# Context-sensitive Spelling Correction

The goal of the assignment is to implement context-sensitive spelling correction. The input of the code will be a set of text lines and the output will be the same lines with spelling mistakes fixed.

Submit the solution of the assignment to Moodle as a link to your GitHub repository containing this notebook.

Useful links:
- [Norvig's solution](https://norvig.com/spell-correct.html)
- [Norvig's dataset](https://norvig.com/big.txt)
- [Ngrams data](https://www.ngrams.info/download_coca.asp)

Grading:
- 60 points - Implement spelling correction
- 20 points - Justify your decisions
- 20 points - Evaluate on a test set


## Implement context-sensitive spelling correction

Your task is to implement context-sensitive spelling corrector using N-gram language model. The idea is to compute conditional probabilities of possible correction options. For example, the phrase "dking sport" should be fixed as "doing sport" not "dying sport", while "dking species" -- as "dying species".

The best way to start is to analyze [Norvig's solution](https://norvig.com/spell-correct.html) and [N-gram Language Models](https://web.stanford.edu/~jurafsky/slp3/3.pdf).

When solving this task, we expect you'll face (and successfully deal with) some problems or make up the ideas of the model improvement. Some of them are: 

- solving a problem of n-grams frequencies storing for a large corpus;
- taking into account keyboard layout and associated misspellings;
- efficiency improvement to make the solution faster;
- ...

Please don't forget to describe such cases, and what you decided to do with them, in the Justification section.

##### IMPORTANT:  
Your project should not be a mere code copy-paste from somewhere. You must provide:
- Your implementation
- Analysis of why the implemented approach is suggested
- Improvements of the original approach that you have chosen to implement

In [None]:
# unzip ./data/useful_data.zip

In [1]:
# !pip install tqdm rich

In [2]:
import re
from collections import defaultdict

import rich  # for beatifull output formatting
from tqdm import tqdm

In [67]:
# reading Ngram data
def read_n_bigrams(path: str) -> tuple[dict[tuple[str] : int], set]:
    data = defaultdict(int)
    vocab = set()
    with open(path, "r", encoding="latin1") as file:
        for line in tqdm(file):
            line_ = line.lower().strip().split("\t")

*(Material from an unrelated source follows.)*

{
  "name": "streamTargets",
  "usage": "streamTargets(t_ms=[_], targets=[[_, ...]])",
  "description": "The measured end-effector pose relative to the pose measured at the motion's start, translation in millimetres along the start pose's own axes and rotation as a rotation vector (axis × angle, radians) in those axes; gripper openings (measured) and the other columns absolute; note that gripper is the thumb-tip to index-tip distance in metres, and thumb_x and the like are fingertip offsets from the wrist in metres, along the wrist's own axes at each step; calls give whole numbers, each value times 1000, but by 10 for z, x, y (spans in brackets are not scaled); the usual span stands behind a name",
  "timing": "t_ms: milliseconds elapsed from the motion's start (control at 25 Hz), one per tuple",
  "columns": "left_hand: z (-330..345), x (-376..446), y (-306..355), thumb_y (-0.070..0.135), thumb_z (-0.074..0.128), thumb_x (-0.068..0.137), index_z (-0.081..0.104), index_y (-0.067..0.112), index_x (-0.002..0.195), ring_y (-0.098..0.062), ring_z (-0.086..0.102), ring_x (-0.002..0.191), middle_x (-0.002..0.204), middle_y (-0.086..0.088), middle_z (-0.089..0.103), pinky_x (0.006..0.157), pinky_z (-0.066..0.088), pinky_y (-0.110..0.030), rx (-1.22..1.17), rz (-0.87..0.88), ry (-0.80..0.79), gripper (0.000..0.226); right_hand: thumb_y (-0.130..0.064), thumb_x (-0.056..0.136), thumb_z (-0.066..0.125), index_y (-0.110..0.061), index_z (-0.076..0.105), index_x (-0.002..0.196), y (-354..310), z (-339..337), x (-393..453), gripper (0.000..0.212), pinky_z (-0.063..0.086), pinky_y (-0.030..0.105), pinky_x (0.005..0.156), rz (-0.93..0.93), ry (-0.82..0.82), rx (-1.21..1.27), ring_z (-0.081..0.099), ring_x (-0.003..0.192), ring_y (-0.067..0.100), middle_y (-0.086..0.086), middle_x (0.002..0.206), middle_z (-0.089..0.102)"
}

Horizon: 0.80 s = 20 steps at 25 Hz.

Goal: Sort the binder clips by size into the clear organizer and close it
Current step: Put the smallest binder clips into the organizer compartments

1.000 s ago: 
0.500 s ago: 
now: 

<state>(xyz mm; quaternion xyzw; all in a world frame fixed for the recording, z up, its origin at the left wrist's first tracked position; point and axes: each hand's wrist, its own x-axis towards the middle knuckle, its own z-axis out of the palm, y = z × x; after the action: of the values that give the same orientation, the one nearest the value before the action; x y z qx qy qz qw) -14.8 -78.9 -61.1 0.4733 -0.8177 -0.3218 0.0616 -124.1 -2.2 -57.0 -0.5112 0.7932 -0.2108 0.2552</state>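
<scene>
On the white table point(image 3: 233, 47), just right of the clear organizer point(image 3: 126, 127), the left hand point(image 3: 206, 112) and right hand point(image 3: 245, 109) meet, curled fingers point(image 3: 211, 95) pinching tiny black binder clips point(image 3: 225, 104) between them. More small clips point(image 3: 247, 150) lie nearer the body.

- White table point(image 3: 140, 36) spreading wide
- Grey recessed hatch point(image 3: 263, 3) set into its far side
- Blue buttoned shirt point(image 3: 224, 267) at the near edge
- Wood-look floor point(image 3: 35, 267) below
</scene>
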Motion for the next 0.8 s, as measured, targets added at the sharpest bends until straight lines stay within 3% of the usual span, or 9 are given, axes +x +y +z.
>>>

            # padding simulation
            ln = len(line_) - 2
            tpl = tuple(["<s>"] * ln + line_[1:] + ["<s>"] * ln)
            for idx in range(len(tpl) - ln):
                data[tpl[idx : len(line_) - 1 + idx]] = int(line_[0])

            for elem in line_[1:]:
                vocab.add(elem)
    return data, vocab


bigrams, vocab_bigrams = read_n_bigrams("./data/bigrams.txt")
fivegrams, vocab_fivegrams = read_n_bigrams("./data/fivegrams.txt")

vocab = vocab_bigrams & vocab_fivegrams
len(bigrams), len(fivegrams)

1020385it [00:02, 482455.45it/s]
1044268it [00:05, 196437.16it/s]


(1130077, 3205806)

In [68]:
import math


class NGramModel:
    def __init__(
        self, ngram_count: dict[tuple[str], int], vocab: set, ngram_size: int = 2
    ):
        self.ngram_count = ngram_count
        self.vocab = vocab
        self.ngram_size = ngram_size

        self.prev_grams = defaultdict(int)
        for ngram, count in ngram_count.items():
            self.prev_grams[ngram[:-1]] += count

        self.probs = {}
        for ngram, count in ngram_count.items():
            self.probs[ngram] = (count + 1) / self.prev_grams[ngram[:-1]]

    def evaluate_ngram(self, sequence, verbose: bool = False):
        probability = 0
        for i in range(len(sequence) - self.ngram_size + 1):
            ngram = tuple(sequence[i : i + self.ngram_size])
            probability += math.log(self.probs.get(ngram, 1e-10))

            if verbose:
                rich.print(ngram, math.log(self.probs.get(ngram, 1e-10)), probability)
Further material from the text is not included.